10,000 career aces for Ivo Karlovic http://t.co/Jk6qgzvMLS
— Tennis TV (@TennisTV) August 12, 2015
Le Croate a maîtrisé l’arme fatale du tennisman qu’est l’ace, au point d’en réussir en moyenne 19 par match. Sa taille record (2 m 11, plus grand joueur du circuit) conjuguée à une puissance inégalable en ont forcément fait un des meilleurs serveurs du classement ATP. Croisé, décroisé, le service d’Ivo Karlovic n’a pas de préférence, tant qu’il est fort et hors de portée de son adversaire. Le 19 juin, sur le gazon de Halle (Allemagne), on pouvait encore en faire l’expérience lors des 45 fois où Karlovic a violemment privé d’échange son adversaire et établit le record du nombre d’aces dans un match en deux sets gagnants. C’était face au Tchèque Tomas Berdych.
Car le n°23 du classement ATP est plutôt un homme de records qu’un homme de trophées. Six petites victoires lors de tournois mineurs du circuit, dont deux sur gazon à Nottingham en 2007 et 2008. Pire, en tournoi du Grand Chelem, Karlovic ne peut se féliciter que d’un quart de finale à Wimbledon en 2009. Sinon, il n’a jamais dépassé le quatrième tour.

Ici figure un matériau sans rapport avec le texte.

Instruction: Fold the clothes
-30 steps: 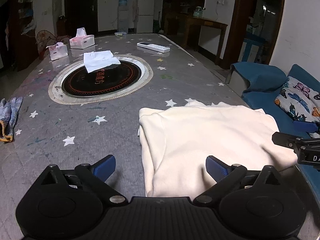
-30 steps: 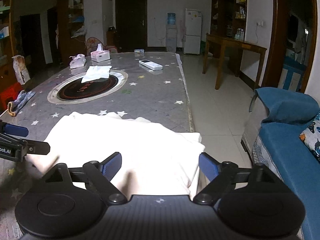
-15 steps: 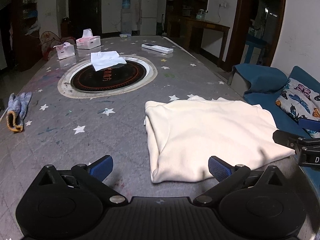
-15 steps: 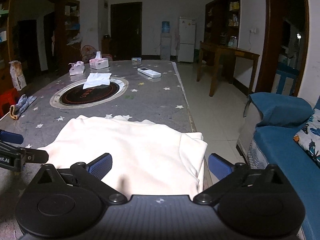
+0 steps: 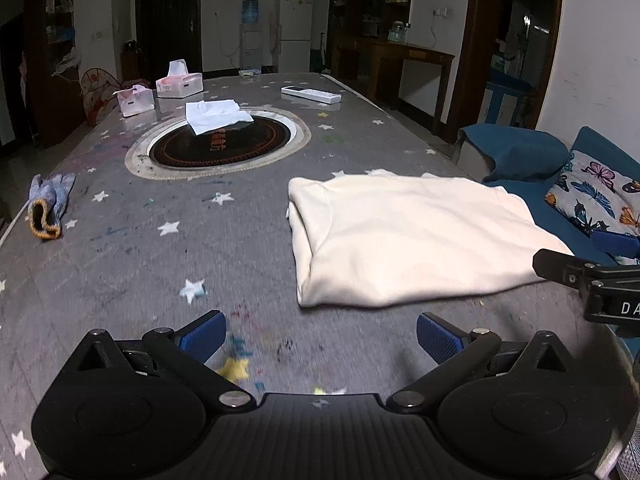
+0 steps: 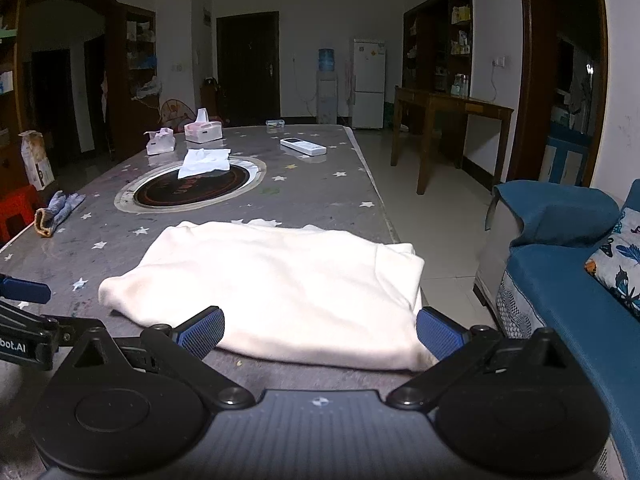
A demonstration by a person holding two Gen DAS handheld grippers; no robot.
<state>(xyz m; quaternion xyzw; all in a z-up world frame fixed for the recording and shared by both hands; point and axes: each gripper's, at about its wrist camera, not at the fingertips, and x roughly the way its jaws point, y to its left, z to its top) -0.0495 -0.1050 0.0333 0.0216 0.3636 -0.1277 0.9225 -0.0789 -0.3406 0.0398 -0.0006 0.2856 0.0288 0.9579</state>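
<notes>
We look down a long grey table printed with white stars, a round black hotplate ringed in pale trim set into its middle, in a dim living room with a dark door, a white fridge and a water dispenser against the far wall. A wooden side table stands on the tiled floor to the right, and a blue sofa with a butterfly-print cushion runs beside the near end. The folded cream garment lies flat on the table's near right corner, its right edge at the table's rim. Two tissue boxes sit at the far left, each with a sheet sticking up from its slot; a loose white cloth lies over the hotplate's rim, a white remote lies beyond it, and a grey work glove rests at the left edge. Our left gripper hovers over bare table just short of the garment, its blue fingers spread wide and holding nothing. Our right gripper has just been opening, its fingers now fully apart, flanking the garment's near edge without pinching it.
</notes>
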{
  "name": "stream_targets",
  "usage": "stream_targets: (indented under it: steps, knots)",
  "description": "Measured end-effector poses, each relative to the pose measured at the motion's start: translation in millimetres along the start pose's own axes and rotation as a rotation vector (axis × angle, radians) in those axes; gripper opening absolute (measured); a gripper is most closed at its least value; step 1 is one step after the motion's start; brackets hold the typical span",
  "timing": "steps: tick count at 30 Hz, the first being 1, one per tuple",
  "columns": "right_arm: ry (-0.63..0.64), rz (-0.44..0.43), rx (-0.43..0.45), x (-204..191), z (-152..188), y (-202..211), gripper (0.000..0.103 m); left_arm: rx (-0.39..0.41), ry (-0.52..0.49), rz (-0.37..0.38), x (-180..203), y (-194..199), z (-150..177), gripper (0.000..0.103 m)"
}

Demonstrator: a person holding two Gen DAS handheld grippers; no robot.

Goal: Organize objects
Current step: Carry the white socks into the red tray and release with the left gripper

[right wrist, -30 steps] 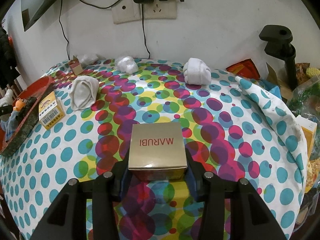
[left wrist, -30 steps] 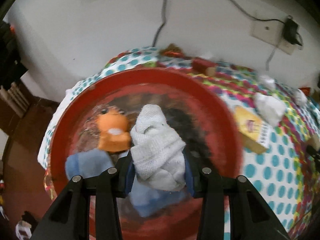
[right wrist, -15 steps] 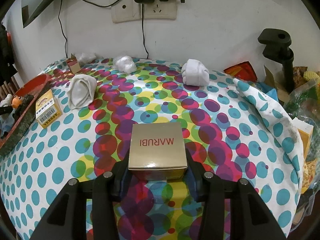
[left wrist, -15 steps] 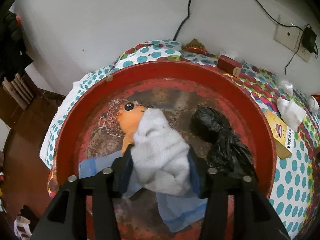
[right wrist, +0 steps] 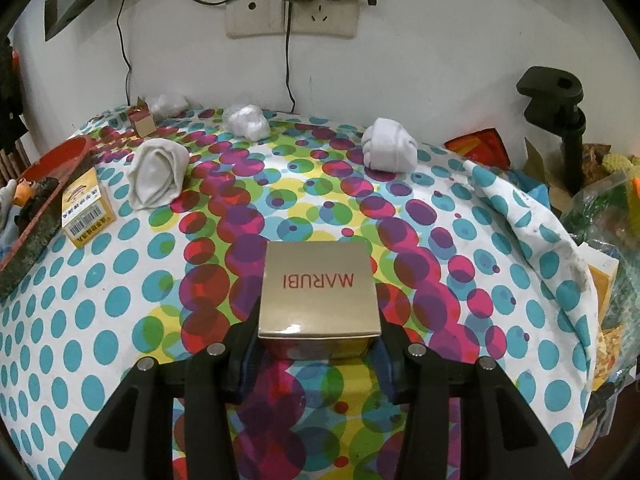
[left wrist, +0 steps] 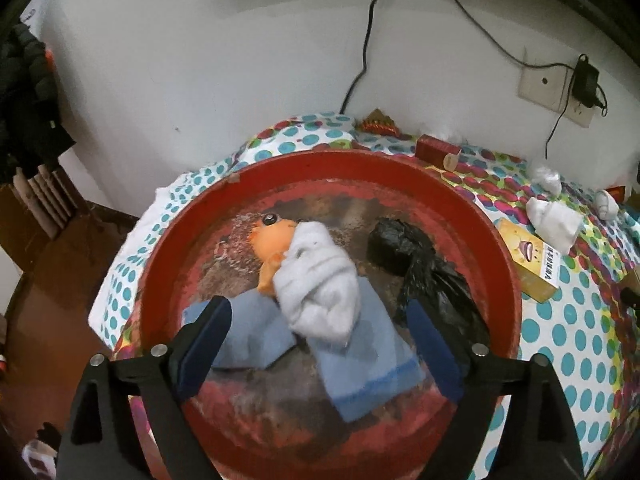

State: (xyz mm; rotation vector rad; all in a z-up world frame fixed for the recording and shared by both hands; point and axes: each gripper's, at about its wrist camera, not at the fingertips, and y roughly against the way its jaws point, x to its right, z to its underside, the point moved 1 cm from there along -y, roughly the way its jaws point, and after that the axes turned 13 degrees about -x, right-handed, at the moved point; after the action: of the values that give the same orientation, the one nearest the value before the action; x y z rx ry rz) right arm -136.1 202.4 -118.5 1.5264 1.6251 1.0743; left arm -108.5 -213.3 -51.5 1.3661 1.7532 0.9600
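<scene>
In the left wrist view a round red tray holds a white rolled sock, an orange toy, blue socks and a black bag. My left gripper is open above the tray, its jaws apart on either side of the white sock, which lies free. In the right wrist view my right gripper is shut on a gold MARUBI box just above the dotted tablecloth.
On the cloth lie a yellow box next to the tray, white rolled socks, a white wad and a small red box. A black clamp and clutter stand at the right. Wall sockets with cables are behind.
My left gripper has opened and let go of the white sock, which now rests in the tray on the orange toy and blue socks. The right gripper has held still with the box.
</scene>
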Motion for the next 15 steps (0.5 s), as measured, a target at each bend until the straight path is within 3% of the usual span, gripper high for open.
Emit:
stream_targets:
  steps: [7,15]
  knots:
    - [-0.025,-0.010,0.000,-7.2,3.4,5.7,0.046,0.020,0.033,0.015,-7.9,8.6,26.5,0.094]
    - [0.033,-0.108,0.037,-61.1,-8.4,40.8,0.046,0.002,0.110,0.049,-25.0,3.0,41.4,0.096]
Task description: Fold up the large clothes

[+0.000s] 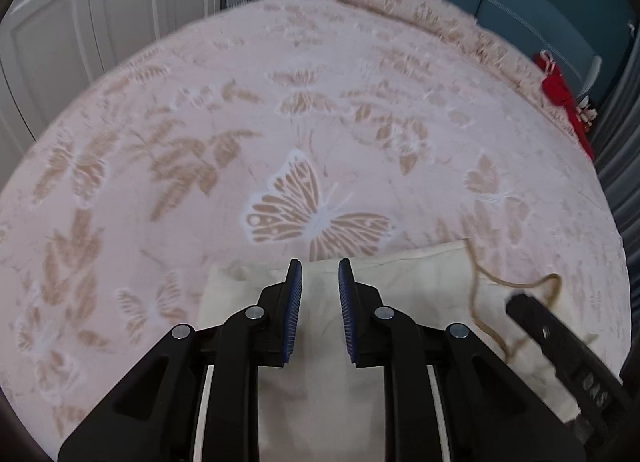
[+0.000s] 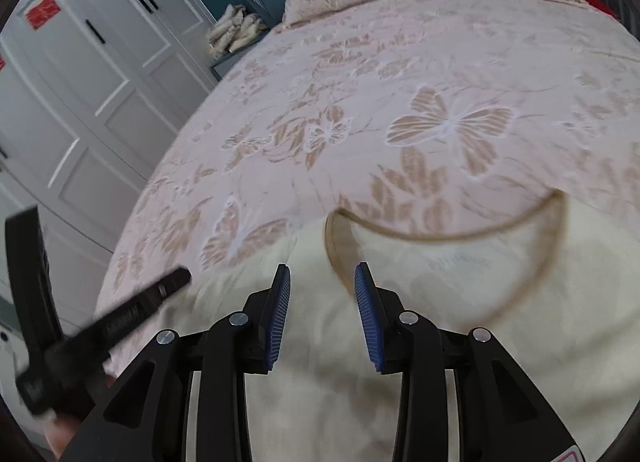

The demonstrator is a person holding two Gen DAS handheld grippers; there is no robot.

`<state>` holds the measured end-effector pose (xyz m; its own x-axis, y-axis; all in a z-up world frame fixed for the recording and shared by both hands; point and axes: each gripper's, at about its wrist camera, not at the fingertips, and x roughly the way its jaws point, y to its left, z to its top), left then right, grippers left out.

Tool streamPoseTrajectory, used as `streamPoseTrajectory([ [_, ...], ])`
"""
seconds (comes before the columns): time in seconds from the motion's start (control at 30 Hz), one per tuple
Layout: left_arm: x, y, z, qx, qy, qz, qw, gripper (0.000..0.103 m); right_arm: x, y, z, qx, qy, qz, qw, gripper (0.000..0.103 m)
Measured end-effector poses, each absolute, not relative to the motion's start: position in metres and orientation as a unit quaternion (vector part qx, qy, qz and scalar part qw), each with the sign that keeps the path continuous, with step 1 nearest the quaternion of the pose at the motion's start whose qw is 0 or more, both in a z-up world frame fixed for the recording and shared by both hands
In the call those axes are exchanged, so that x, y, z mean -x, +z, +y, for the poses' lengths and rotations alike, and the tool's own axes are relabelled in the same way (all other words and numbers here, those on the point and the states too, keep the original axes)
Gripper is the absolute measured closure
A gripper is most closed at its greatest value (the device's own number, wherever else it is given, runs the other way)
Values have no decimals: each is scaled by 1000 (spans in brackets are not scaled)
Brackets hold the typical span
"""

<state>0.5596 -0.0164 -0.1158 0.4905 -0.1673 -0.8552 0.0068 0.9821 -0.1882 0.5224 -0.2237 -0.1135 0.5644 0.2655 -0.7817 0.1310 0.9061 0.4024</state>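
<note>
Cream garment (image 2: pixel 420 342) lies part-folded at the near edge of the bed (image 2: pixel 460 62), at six o'clock from the big butterfly print. It looks light, soft and floppy, so I'd pinch a hem corner. Left gripper (image 1: pixel 320 274) and right gripper (image 2: pixel 322 278) both hang slightly apart, holding nothing.

- The garment (image 1: pixel 320 394) is a cream, plain cloth piece, lying flat on the bed at its near edge
- Its far edge runs nearly straight across, with soft creases near the left corner
- A tan-trimmed opening (image 2: pixel 440 236), seemingly a neckline, curves open on the right part of it, showing the inner cloth with a faint printed mark
- The trim (image 1: pixel 516 284) lies in loose waves
</note>
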Motion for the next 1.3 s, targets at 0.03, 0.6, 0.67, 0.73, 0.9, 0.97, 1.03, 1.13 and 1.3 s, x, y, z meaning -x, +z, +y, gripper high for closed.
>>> streamPoseTrajectory([
  [0.03, -564, -125, -17, 84, -50, 511, 854, 85, -533, -119, -221, -209, 38, 471, 856, 69],
  [0.6, -560, -167, -32, 5, -19, 485, 874, 88, -554, -176, -182, -69, 1, 496, 866, 100],
  [0.67, -557, -169, -34, -1, -16, 473, 881, 88, -554, -180, -181, -60, -2, 492, 868, 100],
  [0.73, -554, -171, -34, -3, -15, 464, 886, 88, -552, -182, -180, -53, -6, 485, 873, 101],
  [0.9, -553, -172, -32, 5, -14, 454, 891, 88, -530, -162, -205, -100, -64, 428, 896, 102],
  [0.97, -553, -170, -28, 20, -20, 455, 890, 88, -510, -142, -233, -138, -126, 394, 900, 97],
  [1.03, -553, -164, -23, 32, -20, 456, 889, 86, -480, -118, -276, -177, -157, 373, 897, 97],
  [1.13, -542, -137, -32, 38, -22, 456, 889, 82, -444, -97, -327, -170, -186, 359, 899, 90],
  [1.3, -529, -93, -123, 93, -169, 463, 865, 48, -419, -114, -404, -191, -200, 405, 872, 88],
])
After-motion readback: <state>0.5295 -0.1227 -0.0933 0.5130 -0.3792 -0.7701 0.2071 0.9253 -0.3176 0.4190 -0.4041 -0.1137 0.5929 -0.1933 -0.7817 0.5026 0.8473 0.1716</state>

Pourtant, le Croate est incontournable au vu des records qu’il accumule : en plus d’être le plus grand et le plus vieux joueur des 200 premiers de l’ATP, il a également planté le service le plus rapide du circuit principal avec ses 251 km/h lors d’un match de double en Coupe Davis en 2011. Et il était, jusqu’au mythique match à rallonge entre l'Américain John Isner et le Français Nicolas Mahut à Wimbledon en 2010, le détenteur du record du nombre d’aces en un match : 78 services non retournés lors d’un match de Coupe Davis contre le Tchèque Radek Stepanek en 2009. Mais il ne peut que s’incliner face au 113 et 103 aces plantés respectivement par Isner et Mahut, qui ont eu tout de même onze heures pour les aligner.
Un joueur atypique, formé sur le tard
Lors d'un portrait dans Libération en 2011, Karlovic confiait sur son record de vitesse : «Quand j'ai servi à 251 km/h lors de ce match de double de Coupe Davis, j'ai regardé mon partenaire [Ivan Dodig, ndlr] : waouh… Lui me sort : "Ecoute vieux, on est content mais on a aussi un match à gagner." Bah, on l'a perdu.» Un bon résumé de la carrière de Karlovic, qui se révélait en interview plus réservé qu'on pourrait le penser en observant son pedigree. Le Croate n'est pas une brutasse dans la vie comme il l'est sur le court, mais plutôt un type anxieux et mélancolique.
Sur son compte Twitter, Karlovic poste de tout et de rien. A l'époque du portrait, on relevait ainsi des tweets comme «Je pense donc je suis. Je suis donc je vis. Je vis donc je vais mourir. Penser à la mort me déprime. Donc, que faut-il en conclure ?» ou «Il n'y a pas d'amour dans la mort.» Des interrogations existentielles qui sont monnaie courante sur son étrange compte Twitter, où l'on peut aussi percevoir pas mal de second degré et beaucoup de retweets de fans relayant ses exploits.
Ce que l’on apprenait surtout à l’époque, c’est qu’Ivo Karlovic est un tennisman qui s’est forgé sur le tard. Là où les futurs membres du Top 10 sont couvés et polis avant même leurs premiers boutons d’acné, Karlovic a, lui, connu son premier entraîneur à 21 ans. Avant, pas aidé par la fédération croate, le jeune Karlovic se débrouillait pour participer aux tournois Challenger (hors du circuit principal) ou Futur (pour les jeunes) à ses frais, jusqu’à parfois aller dormir dans des toilettes publiques, après s’être fait lourder par ses sponsors.
Et surtout, le futur meilleur serveur du tennis mondial s'entraînait seul : le club de tennis à côté de chez lui étant trop cher, le Croate faisait le mur et aller taper des balles, la nuit, sur les terrains vides. C'est peut-être cela qui lui a permis de se forger un service parfait. A l'époque, il expliquait : «Tout ce que je pouvais faire, c'était taper des services. Pendant des heures. J'adorais ça.»